Depth measurement tool

The easiest way is to head to the hardware store or tire centre and find yourself a depth measuring tool. This tool gives you an accurate reading of your tire treads depth.

A tread depth measuring tool like the one here is the easiest way to tell if you have under 4.7mm of tread remaining

Coin trick

If you can’t find one of these tools, don’t worry, you can use a common household coin. In Canada, if you take a nickle and turn Queen Elizabeth II upside down. Can you see the Queen’s Crown? If yes, then your treads are at about 4mm or less, so it’s time to change those tires!

The wooden match

Can’t find a nickle? You can do the same thing with an ordinary wooden match. Lay the match lengthwise across your tread, if you can see the head of the match, your treads are too low, time for new tires!

Tread Indicator Bar

If you can’t find a tool, nickel, or match around the house, your tires may still have a way to tell if they’re worn out. Many tires are equipped with Tread Indicator Bars between the actual tread blocks. They sit about 5-6mm above the lowest point on the tire and helps you gauge when your tread blocks are worn down. If your tread blocks line up with the indicator bar, it’s time to think about new rubber.

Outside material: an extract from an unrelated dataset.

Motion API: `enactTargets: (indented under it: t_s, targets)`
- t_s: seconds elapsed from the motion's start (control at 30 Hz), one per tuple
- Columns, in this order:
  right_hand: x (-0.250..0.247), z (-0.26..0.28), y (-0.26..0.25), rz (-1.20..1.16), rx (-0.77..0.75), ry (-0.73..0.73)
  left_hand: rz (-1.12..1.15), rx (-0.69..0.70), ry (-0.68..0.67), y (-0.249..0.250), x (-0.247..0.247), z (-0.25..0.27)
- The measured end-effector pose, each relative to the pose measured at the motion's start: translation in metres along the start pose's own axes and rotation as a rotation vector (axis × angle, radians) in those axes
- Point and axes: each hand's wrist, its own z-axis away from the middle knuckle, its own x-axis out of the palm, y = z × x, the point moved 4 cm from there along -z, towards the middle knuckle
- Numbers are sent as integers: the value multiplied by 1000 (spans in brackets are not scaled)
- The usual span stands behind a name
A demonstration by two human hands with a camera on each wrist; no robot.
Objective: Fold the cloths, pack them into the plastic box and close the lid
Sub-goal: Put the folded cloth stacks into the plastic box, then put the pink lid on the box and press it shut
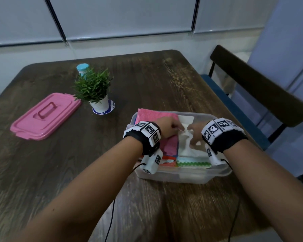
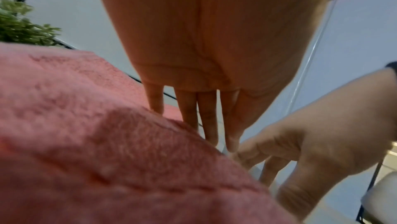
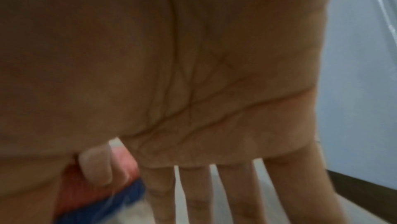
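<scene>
The clear plastic box (image 1: 182, 175) stands on the wooden table in front of me. Inside it, a pink cloth (image 1: 156, 117) lies folded on the left and a white cloth (image 1: 185, 147) on the right. Edges of other folded cloths (image 1: 192, 164) show at the near end. My left hand (image 1: 171, 127) reaches over the pink cloth (image 2: 86, 125) with straight fingers (image 2: 210, 125) touching the white cloth's edge. My right hand (image 1: 195, 133) presses the white cloth (image 3: 178, 193) down with spread, straight fingers (image 3: 234, 193). The pink lid (image 1: 44, 116) lies apart at the left.
A small potted plant (image 1: 93, 89) on a blue coaster stands behind the box, between it and the lid. A blue-capped bottle (image 1: 82, 68) stands behind the plant. A dark chair (image 1: 252, 88) is at the table's right side.
</scene>
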Motion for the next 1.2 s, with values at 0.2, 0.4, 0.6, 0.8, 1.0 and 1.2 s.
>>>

Tread Life Indicator bars are slightly raised to give you a little bit of extra time to shop when you notice your tread is getting close to them

TPMS

The last way to tell if your tires need replacing comes in the form of a more recent automotive technology. Called the Tire Pressure Monitor System (TPMS). TPMS  is a feature built into many modern vehicles, and it’s added to more models every year. The name of this system speaks for itself, your car’s computer can actually read your tire pressure and check if it is too low. Are your tires losing air? Then the TPMS indicator light will become visible on your dashboard.

 

This is the TPMS symbol that will appear when your car detects low tire pressure.

 

If your vehicle is not equipped with a TPMS system, then check your tire pressure regularly. You can find a gauge at most hardware stores for anywhere from $5 to $20. It’s advised to always follow the tire pressure recommendations posted within the door jam of any car, truck or SUV, by law.

 

If your car isn’t equipped with TPMS, a traditional gauge will do the trick when checked regularly.

The Bottom Line

Your tires are the most essential piece to your safety on the road. Without the appropriate tires, you may be taking dangerous risks to yourself and others while driving.

Check on the life of your tires every time you get them changed from summer to winter and vice versa. A regular check gauges how your driving wears on your tires, helping you plan for when you buy new ones.

We at CanadaWheels encourage all our customers to put their safety first. Always

double-check if your tires appear old, worn, or cracked. Gauge your tire pressure appropriately, and above all, use the right tires for the right season! If you’re ever confused, our team of specialists can help ensure that your drive is the safest possible.